• [Task brief]: Please repeat the records word for word and skip the pictures.

*** Opening Records supplied ***

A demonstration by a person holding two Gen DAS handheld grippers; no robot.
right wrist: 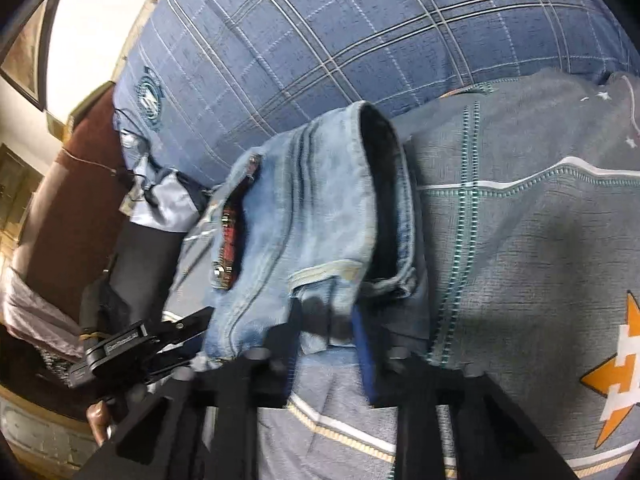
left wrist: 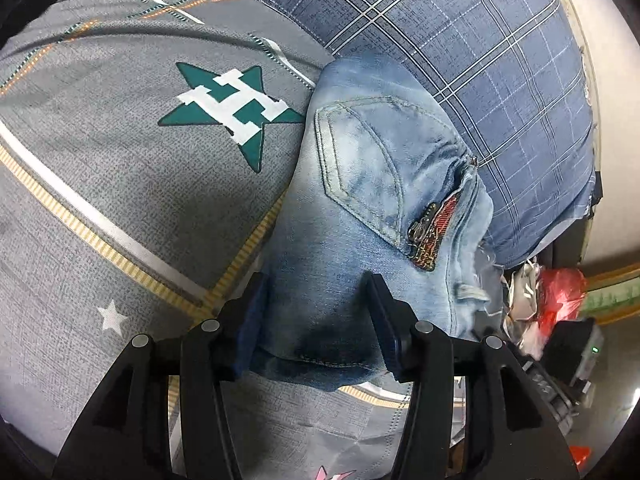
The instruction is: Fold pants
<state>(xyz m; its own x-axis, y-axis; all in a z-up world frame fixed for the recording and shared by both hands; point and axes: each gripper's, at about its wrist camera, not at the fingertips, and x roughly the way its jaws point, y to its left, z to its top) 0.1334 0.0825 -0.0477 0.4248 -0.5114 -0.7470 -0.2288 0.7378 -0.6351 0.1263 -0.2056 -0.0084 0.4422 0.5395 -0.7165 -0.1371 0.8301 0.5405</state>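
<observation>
I hold the jeans [left wrist: 360, 184] at their near edge with both grippers over a bed, the denim already doubled into a short, thick bundle. My left gripper [left wrist: 320, 316] straddles the near fold: its fingers stand apart on either side of the cloth, the denim bunched and shadowed between them, so I judge it is pinching that edge, though how firmly I cannot tell. My right gripper [right wrist: 326, 332] is blurred; its fingers flank the hem end of the jeans [right wrist: 304, 216], and whether they bite the cloth or only bracket it I cannot tell.

The bundle lies on the grey sheet [left wrist: 120, 168] printed with a green star [left wrist: 232, 112], its far end lying against the blue plaid pillow [left wrist: 460, 40]. It sits there, I judge, because the sheet gives a broad flat bed for pressing the fold down, and I grip the near edge so the layers stay stacked.

In the left view the long axis runs away from me, near fold toward the pillow, back pocket [left wrist: 360, 160] face up, zip trim [left wrist: 432, 228] along the right side. In the right view an open leg cuff [right wrist: 384, 184] gapes at the far right of the bundle
</observation>
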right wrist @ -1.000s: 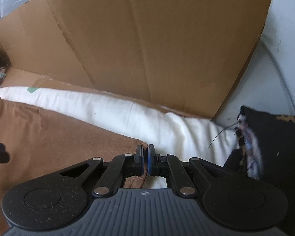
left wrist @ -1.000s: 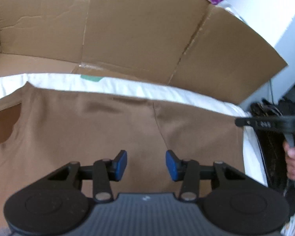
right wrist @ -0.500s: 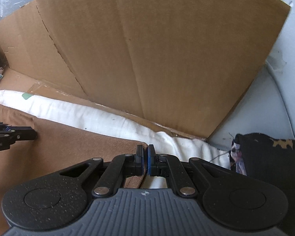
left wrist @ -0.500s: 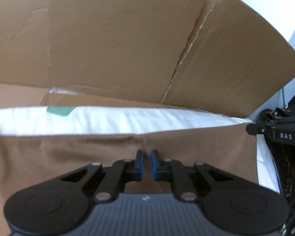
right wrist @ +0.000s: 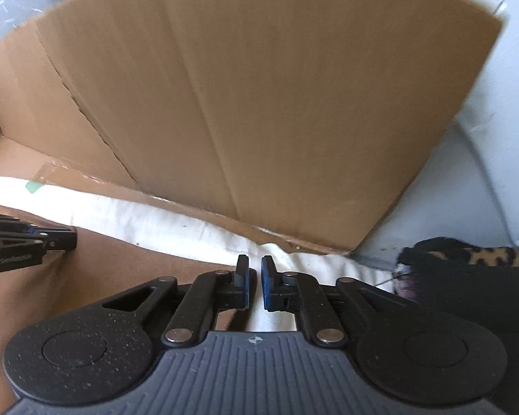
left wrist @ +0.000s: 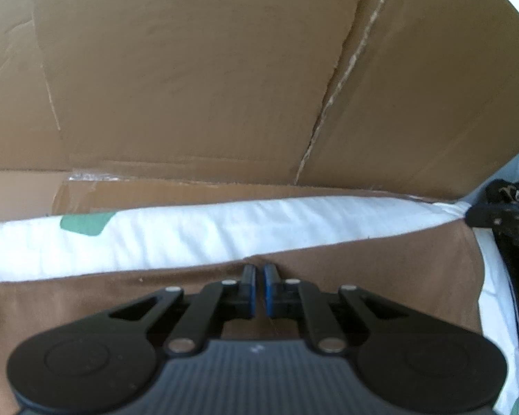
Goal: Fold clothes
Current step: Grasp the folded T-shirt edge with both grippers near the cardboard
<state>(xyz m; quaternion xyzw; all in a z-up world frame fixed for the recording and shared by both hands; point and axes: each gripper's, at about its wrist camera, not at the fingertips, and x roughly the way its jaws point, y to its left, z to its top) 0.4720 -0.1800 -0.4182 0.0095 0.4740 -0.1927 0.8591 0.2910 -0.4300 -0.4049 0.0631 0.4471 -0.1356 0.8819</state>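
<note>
Cloth fills the lower half of both wrist views: a brown garment (left wrist: 380,276) lies spread flat on a white sheet (left wrist: 225,228), and its far edge runs across the frame just short of a tall wall of cardboard (left wrist: 190,69). The left gripper (left wrist: 256,269) points steeply down at the middle of that far edge. Its blue pads are drawn almost together on the hem, which rises in a small peak towards the tips, so the jaws hold the cloth with only a sliver of gap. A green patch (left wrist: 86,224) marks the sheet to the left. The right gripper (right wrist: 255,266) sits at the garment's right-hand end, where the brown edge runs under its left finger. Its jaws have just been opening and now stand narrowly apart. White sheet shows through the gap and no cloth is pressed between the pads. From the right wrist view the left gripper's black tip reaches in from the left, resting on the brown cloth. From the left wrist view the right gripper's tip shows dimly at the garment's far right corner. To the right of the sheet lies a dark heap with a leopard-print fabric (right wrist: 484,259) on top.
</note>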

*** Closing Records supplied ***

• [Exercise result]:
A demonstration by a person holding two Gen DAS handheld grippers; no robot.
right wrist: 
left wrist: 
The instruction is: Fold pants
<state>(xyz m; its own x-axis, y-axis; all in a z-up world frame fixed for the recording and shared by both hands; point and axes: each gripper's, at about its wrist camera, not at the fingertips, and x roughly the way its jaws point, y to its left, z to its top) 0.1334 0.0825 -0.0477 0.4248 -0.5114 -0.7470 -0.2288 0.7378 -0.6351 0.1263 -0.2056 -0.0084 0.4422 0.5395 -0.7165 -0.1371 0.8301 0.5405</state>
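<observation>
I hold the jeans [left wrist: 360, 184] at their near edge with both grippers over a bed, the denim already doubled into a short, thick bundle. My left gripper [left wrist: 320, 316] straddles the near fold: its fingers stand apart on either side of the cloth, the denim bunched and shadowed between them, so I judge it is pinching that edge, though how firmly I cannot tell. My right gripper [right wrist: 326, 332] is blurred; its fingers flank the hem end of the jeans [right wrist: 304, 216], and whether they bite the cloth or only bracket it I cannot tell.

The bundle lies on the grey sheet [left wrist: 120, 168] printed with a green star [left wrist: 232, 112], its far end lying against the blue plaid pillow [left wrist: 460, 40]. It sits there, I judge, because the sheet gives a broad flat bed for pressing the fold down, and I grip the near edge so the layers stay stacked.

In the left view the long axis runs away from me, near fold toward the pillow, back pocket [left wrist: 360, 160] face up, zip trim [left wrist: 432, 228] along the right side. In the right view an open leg cuff [right wrist: 384, 184] gapes at the far right of the bundle
</observation>
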right wrist @ -1.000s: 
left wrist @ -1.000s: 
right wrist @ -0.500s: 
left wrist @ -0.500s: 
right wrist @ +0.000s: 
left wrist @ +0.000s: 
Goal: Fold clothes
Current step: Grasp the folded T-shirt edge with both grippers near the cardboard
<state>(xyz m; quaternion xyzw; all in a z-up world frame fixed for the recording and shared by both hands; point and axes: each gripper's, at about its wrist camera, not at the fingertips, and x roughly the way its jaws point, y to its left, z to its top) 0.4720 -0.1800 -0.4182 0.0095 0.4740 -0.1927 0.8591 0.2910 -0.4300 -0.4049 0.0631 0.4471 -0.1356 0.8819</state>
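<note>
Cloth fills the lower half of both wrist views: a brown garment (left wrist: 380,276) lies spread flat on a white sheet (left wrist: 225,228), and its far edge runs across the frame just short of a tall wall of cardboard (left wrist: 190,69). The left gripper (left wrist: 256,269) points steeply down at the middle of that far edge. Its blue pads are drawn almost together on the hem, which rises in a small peak towards the tips, so the jaws hold the cloth with only a sliver of gap. A green patch (left wrist: 86,224) marks the sheet to the left. The right gripper (right wrist: 255,266) sits at the garment's right-hand end, where the brown edge runs under its left finger. Its jaws have just been opening and now stand narrowly apart. White sheet shows through the gap and no cloth is pressed between the pads. From the right wrist view the left gripper's black tip reaches in from the left, resting on the brown cloth. From the left wrist view the right gripper's tip shows dimly at the garment's far right corner. To the right of the sheet lies a dark heap with a leopard-print fabric (right wrist: 484,259) on top.
</note>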

No additional lines are needed for this answer.